Based on internal evidence, it can be deduced that the historical period captured by THE COLONEL’S CLAY spans (approximately) the 1880s through the 1930s. By filtering much of the action through the experiences of the protagonist, who is 15 when the novel opens, author Van Hawkins effectively brings to life the culture of steamboat travel and trade in this era, among towns and cities situated on rivers such as the Mississippi, the Missouri, and the Illinois. Through Jesse’s initially fresh, unjaded perspective, and also through stories told to him by the Colonel and others, the author painstakingly recreates a lost world, just before it began to vanish as railroads replaced steamers as the favored mode of transport. Thus, Jesse experiences, from the inside, the work of stevedores hauling backbreaking cargo, crate by crate, up gangplanks; the life led by cabin boys and chefs’ assistants as they worked to accommodate passengers in the largely gender-segregated spaces of the steamers; and the practices of “slickers” and “sharpers” running “brace games” to take advantage of unskilled, overeager, or inebriated gamblers on board. In the lingo that Jesse eventually learns, “cappers” help slickers rig games; meanwhile, bribed bartenders hold on to manipulated decks of cards called “reader decks,” and hand them out them when a “kicker,” or a loser who complains, requests that a new deck be used. The Colonel takes Jesse under his wing as his capper; but in teaching him the tricks of the trade, he also teaches Jesse life lessons and the finer points of etiquette. He even assigns him extensive readings in history and literature.

The Colonel is a memorably vivid character, in part because of the paradox he presents: his level of education, scrupulous moral code, and general cultural refinement sit uneasily next to his occupation as a professional cheater. Less clear, though, is exactly what causes Jesse to push aside, in the second half of the book, all that the Colonel has taught him—excepting the skills related to achieving personal enrichment through skullduggery. Over the course of his pursuit of Missy Tolliver, Jesse’s values and priorities shift, or, rather, erode. Falling under the influence of Missy’s cruelly corrupt father, a kind of anti-Colonel, Jesse stops treating the plantation as a means to court Missy, and instead comes to embrace gaining control over its exploitative operations as an end in itself. But why do Broadus Tolliver’s unchecked greed, rude ways, and racist attitudes toward Blacks ultimately influence Jesse’s choices and conduct more than the Colonel’s teachings and, in particular, his anti-racist views? How could Jesse have lived with himself while propping up, and eventually taking over, the Tolliver operation, given his recognition that he has served as “an enforcer in this criminal enterprise,” and that the corruption he thereby helped foster has allowed “you [Missy] to live in great luxury without lifting a finger” and “provided a thousand other things that are considered by wealthy southerners to be their birthright”? What is it about Jesse’s family background, propensities, or attitudes that caused him to drift so far from the model set by the Colonel? The first page of the novel hints at Jesse’s difficult home life; apart from that brief passage, however, the book as a whole, foregrounding historical detail over character psychology, makes it difficult to answer these questions.

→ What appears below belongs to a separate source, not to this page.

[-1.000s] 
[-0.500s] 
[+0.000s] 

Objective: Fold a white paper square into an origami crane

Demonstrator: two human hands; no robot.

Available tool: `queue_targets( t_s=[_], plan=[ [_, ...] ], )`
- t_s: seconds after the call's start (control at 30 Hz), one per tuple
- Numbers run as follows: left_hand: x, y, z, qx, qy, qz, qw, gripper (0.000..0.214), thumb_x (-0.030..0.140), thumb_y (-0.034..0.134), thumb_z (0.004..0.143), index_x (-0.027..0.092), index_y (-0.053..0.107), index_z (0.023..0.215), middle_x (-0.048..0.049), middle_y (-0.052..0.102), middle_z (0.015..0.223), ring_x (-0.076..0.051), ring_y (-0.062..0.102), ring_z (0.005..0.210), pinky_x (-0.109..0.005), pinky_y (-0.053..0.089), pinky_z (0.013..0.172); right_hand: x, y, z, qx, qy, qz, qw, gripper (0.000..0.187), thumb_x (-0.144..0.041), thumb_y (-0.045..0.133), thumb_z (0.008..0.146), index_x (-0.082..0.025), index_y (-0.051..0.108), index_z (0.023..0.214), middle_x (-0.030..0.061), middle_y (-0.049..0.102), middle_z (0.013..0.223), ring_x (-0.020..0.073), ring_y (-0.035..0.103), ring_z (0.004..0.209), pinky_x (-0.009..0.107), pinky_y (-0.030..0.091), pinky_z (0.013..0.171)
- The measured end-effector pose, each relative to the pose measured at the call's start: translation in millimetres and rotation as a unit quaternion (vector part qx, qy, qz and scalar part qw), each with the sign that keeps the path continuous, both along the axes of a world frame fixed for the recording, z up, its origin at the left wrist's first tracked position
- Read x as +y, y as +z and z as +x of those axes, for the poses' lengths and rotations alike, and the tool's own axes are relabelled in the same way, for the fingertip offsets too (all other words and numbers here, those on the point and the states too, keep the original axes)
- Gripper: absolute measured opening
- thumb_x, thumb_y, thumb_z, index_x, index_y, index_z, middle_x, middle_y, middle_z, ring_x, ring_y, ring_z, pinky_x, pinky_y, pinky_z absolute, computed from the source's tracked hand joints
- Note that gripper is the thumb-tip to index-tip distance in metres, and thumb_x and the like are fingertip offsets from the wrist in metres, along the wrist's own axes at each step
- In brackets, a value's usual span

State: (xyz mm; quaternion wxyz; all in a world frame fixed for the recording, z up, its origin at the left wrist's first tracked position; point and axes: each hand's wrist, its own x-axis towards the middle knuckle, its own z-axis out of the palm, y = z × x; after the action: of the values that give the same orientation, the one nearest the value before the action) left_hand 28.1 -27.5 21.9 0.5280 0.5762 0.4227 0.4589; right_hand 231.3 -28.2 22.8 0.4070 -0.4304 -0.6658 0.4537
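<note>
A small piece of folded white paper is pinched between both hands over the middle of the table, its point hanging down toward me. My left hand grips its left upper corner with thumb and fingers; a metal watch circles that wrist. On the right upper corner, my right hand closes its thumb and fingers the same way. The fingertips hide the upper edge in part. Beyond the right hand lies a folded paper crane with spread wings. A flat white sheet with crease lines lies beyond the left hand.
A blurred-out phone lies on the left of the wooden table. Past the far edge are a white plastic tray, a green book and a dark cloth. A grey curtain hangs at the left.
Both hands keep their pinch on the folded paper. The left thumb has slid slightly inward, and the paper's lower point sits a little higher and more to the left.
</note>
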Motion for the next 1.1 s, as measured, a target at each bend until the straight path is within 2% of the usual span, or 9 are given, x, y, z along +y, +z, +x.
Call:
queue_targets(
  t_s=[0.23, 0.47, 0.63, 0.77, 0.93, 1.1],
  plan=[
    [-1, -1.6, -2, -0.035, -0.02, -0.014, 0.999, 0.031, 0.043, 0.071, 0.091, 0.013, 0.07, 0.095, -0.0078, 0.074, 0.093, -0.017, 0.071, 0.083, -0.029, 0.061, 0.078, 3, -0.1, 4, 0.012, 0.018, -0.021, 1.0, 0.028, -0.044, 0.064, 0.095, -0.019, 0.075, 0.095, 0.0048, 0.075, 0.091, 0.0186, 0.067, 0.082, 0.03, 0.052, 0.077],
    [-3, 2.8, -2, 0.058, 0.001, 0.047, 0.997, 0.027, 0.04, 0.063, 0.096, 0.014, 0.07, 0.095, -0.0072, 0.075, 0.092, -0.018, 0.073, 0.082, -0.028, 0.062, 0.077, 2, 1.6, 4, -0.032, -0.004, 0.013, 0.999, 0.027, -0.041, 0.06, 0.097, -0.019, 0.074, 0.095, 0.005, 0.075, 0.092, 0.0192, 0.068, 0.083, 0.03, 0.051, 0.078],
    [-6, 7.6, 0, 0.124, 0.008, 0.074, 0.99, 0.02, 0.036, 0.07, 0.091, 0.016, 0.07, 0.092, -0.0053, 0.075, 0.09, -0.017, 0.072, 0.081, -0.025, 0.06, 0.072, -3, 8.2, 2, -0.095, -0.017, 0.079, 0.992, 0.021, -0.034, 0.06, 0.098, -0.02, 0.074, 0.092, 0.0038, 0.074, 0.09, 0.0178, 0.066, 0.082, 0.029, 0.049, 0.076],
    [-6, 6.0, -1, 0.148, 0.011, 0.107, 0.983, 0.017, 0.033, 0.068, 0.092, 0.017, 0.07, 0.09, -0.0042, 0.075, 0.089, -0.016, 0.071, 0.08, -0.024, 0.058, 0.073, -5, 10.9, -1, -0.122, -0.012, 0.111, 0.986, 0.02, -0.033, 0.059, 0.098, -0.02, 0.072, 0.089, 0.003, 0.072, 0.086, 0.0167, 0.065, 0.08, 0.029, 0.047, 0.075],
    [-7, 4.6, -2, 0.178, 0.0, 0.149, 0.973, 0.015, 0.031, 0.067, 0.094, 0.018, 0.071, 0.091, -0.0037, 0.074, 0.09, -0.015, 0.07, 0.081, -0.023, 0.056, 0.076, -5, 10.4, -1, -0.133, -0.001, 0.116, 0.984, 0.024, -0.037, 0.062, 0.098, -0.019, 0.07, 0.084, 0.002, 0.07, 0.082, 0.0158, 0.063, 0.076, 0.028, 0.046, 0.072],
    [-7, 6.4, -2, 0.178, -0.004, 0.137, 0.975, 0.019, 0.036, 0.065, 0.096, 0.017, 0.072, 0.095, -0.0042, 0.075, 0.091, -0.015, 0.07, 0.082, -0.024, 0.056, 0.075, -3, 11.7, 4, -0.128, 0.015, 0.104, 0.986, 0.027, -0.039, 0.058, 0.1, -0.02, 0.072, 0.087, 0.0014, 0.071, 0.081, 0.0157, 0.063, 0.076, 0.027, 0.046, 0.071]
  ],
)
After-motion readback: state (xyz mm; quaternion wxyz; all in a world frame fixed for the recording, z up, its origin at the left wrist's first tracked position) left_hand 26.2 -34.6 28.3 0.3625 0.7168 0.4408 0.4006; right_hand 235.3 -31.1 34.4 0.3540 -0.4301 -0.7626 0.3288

There are also a couple of anachronistic references worth mentioning. In one instance, the older Jesse’s lawyer uses a rolodex, but this device was not invented until 1956. Shortly thereafter, Jesse perceives a private detective as having a “marathoner’s build,” even though this descriptor belongs to contemporary parlance and not to the world of 1930s Arkansas.

In THE COLONEL’S CLAY, a readable and richly detailed historical novel, characterization sometimes takes a back seat to scene-setting, with lore about steamboats, the tricks played by professional gamblers, and early-twentieth-century plantation life coming at the expense of a fuller portrait of the protagonist.